Wegen Holocaust befangen: Übersetzer verlässt Saal
Seine Äußerungen hatte Fuellmich auf Englisch getätigt. Vor Gericht sollte deshalb geklärt werden, ob der genaue Wortlaut in deutscher Übersetzung auch korrekt war. Es lagen zwar schon zwei Übersetzungen vor. Das Gericht hatte aber zur Sicherheit noch einen dritten Übersetzer geladen. Doch als die Richterin ihm das Video vorspielte, erklärte sich der Übersetzer für befangen. "Sorry, das ist zu viel für mich." Er sei Jude und gehöre der zweiten Generation der Überlebenden des Holocaust an. "Ich mache so was nicht." Der Übersetzer bat um Verständnis und verließ den Saal wieder. Über den Inhalt der Verhandlung war er vorab nicht informiert gewesen.
Amtsgericht: "Taten der NS-Herrschaft in Frage gestellt"
Fuellmichs Verteidiger argumentierten, ihr Mandant habe die Taten der NS-Herrschaft nicht verharmlosen wollen. Fuellmich habe an anderer Stelle in dem Video Hitler als Monster bezeichnet und habe nur deutlich machen wollen, dass es nicht nur Hitler allein gewesen sei. Die Richterin sah das anders. "Die Taten der NS-Herrschaft werden in Frage gestellt", sagte sie klar und verurteilte Fuellmich wegen Volksverhetzung. Seine Anwälte wollen gegen das Urteil Rechtsmittel einlegen.

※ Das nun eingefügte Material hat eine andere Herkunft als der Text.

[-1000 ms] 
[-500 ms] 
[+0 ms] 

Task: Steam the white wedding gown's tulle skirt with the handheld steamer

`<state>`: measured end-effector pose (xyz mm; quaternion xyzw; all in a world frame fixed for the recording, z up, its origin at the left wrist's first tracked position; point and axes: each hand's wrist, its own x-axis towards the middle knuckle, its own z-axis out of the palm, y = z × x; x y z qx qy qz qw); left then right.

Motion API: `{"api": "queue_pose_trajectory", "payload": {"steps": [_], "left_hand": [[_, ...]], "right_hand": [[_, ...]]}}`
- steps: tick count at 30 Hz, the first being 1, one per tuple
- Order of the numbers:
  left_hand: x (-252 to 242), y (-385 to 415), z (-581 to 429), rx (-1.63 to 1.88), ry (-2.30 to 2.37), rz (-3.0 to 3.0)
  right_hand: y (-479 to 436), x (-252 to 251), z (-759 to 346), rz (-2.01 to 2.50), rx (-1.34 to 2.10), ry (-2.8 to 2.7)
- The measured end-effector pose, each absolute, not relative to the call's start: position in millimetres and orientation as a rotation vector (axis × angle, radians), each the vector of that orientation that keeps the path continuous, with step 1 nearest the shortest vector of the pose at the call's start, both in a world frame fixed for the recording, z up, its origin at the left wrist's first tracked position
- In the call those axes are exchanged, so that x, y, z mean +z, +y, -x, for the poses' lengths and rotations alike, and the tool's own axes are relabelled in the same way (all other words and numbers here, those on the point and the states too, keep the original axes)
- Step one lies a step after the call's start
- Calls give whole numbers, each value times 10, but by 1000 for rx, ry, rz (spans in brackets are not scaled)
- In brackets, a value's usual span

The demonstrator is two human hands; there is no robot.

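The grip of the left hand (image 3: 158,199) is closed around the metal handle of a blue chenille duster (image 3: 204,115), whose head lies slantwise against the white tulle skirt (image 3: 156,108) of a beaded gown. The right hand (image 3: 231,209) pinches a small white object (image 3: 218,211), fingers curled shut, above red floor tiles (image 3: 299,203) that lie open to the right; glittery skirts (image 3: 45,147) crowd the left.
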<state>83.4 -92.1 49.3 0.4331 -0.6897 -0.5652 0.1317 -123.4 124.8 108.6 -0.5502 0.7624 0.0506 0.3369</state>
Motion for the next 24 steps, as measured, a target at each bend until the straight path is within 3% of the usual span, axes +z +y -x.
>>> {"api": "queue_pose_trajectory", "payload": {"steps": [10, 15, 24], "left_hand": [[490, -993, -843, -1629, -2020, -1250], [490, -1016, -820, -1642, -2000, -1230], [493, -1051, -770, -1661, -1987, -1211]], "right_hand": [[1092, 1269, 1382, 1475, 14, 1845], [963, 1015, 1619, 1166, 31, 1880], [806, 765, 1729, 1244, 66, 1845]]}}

Untreue-Verdacht: Staatsanwaltschaft ermittelt gegen Fuellmich
Statt 18.000 Euro müsste Fuellmich nach dem Urteil nur noch 2.100 Euro zahlen. Hatte das Amtsgericht im vergangenen Jahr noch einen Tagessatz von 200 Euro veranschlagt, sind es jetzt nur noch 15 Euro. Denn nach Angaben der Verteidiger ist Fuellmich derzeit mittellos. Die Staatsanwaltschaft Göttingen habe seine Finanzen beschlagnahmt, erklärten die Anwälte vor Gericht. Ein Sprecher der Staatsanwaltschaft bestätigt nur, dass gegen Fuellmich ermittelt wird. Dabei geht es um den Verdacht der Untreue. Der Göttinger Anwalt bleibt also im Visier der Justiz.